VILLS -- Video-Image Learning to Learn Semantics for Person Re-Identification
This addresses the challenge of generalized person re-identification for real-world applications, though it appears incremental as it builds on existing self-supervised and multi-modal approaches.
The paper tackles the problem of robust person re-identification in the wild by proposing VILLS, a self-supervised method that jointly learns spatial and temporal features from images and videos, establishing a new state-of-the-art that significantly outperforms existing methods.

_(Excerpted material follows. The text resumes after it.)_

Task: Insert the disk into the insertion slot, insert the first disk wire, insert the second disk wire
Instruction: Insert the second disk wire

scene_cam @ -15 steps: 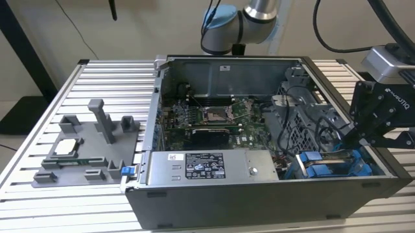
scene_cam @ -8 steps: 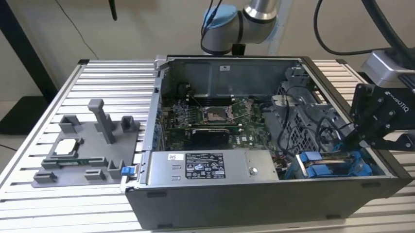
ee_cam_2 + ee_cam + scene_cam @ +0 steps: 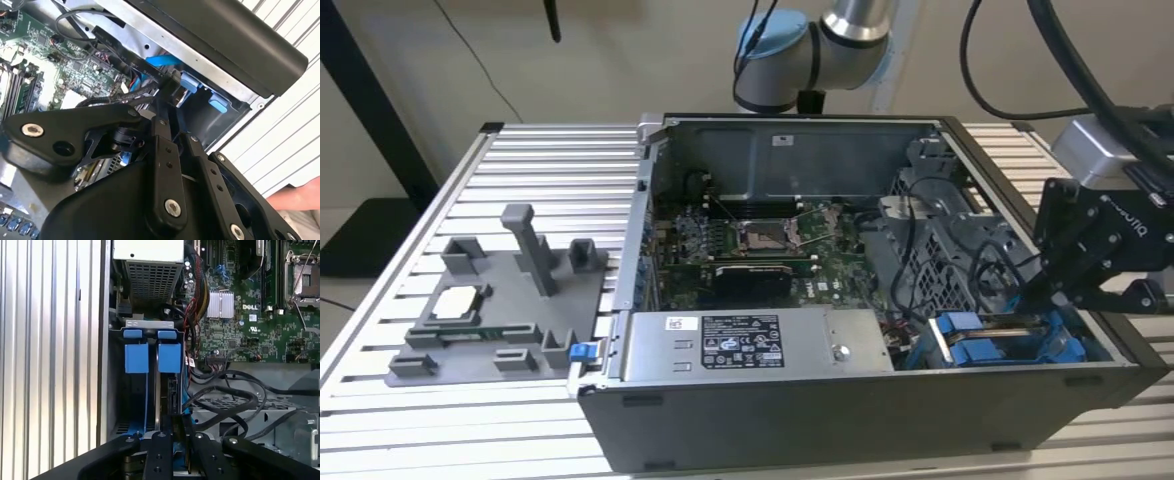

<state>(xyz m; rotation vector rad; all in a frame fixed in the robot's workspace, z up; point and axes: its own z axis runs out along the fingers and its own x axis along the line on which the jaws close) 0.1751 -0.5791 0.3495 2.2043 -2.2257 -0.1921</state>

Person Re-identification is a research area with significant real world applications. Despite recent progress, existing methods face challenges in robust re-identification in the wild, e.g., by focusing only on a particular modality and on unreliable patterns such as clothing. A generalized method is highly desired, but remains elusive to achieve due to issues such as the trade-off between spatial and temporal resolution and imperfect feature extraction. We propose VILLS (Video-Image Learning to Learn Semantics), a self-supervised method that jointly learns spatial and temporal features from images and videos. VILLS first designs a local semantic extraction module that adaptively extracts semantically consistent and robust spatial features. Then, VILLS designs a unified feature learning and adaptation module to represent image and video modalities in a consistent feature space. By Leveraging self-supervised, large-scale pre-training, VILLS establishes a new State-of-The-Art that significantly outperforms existing image and video-based methods.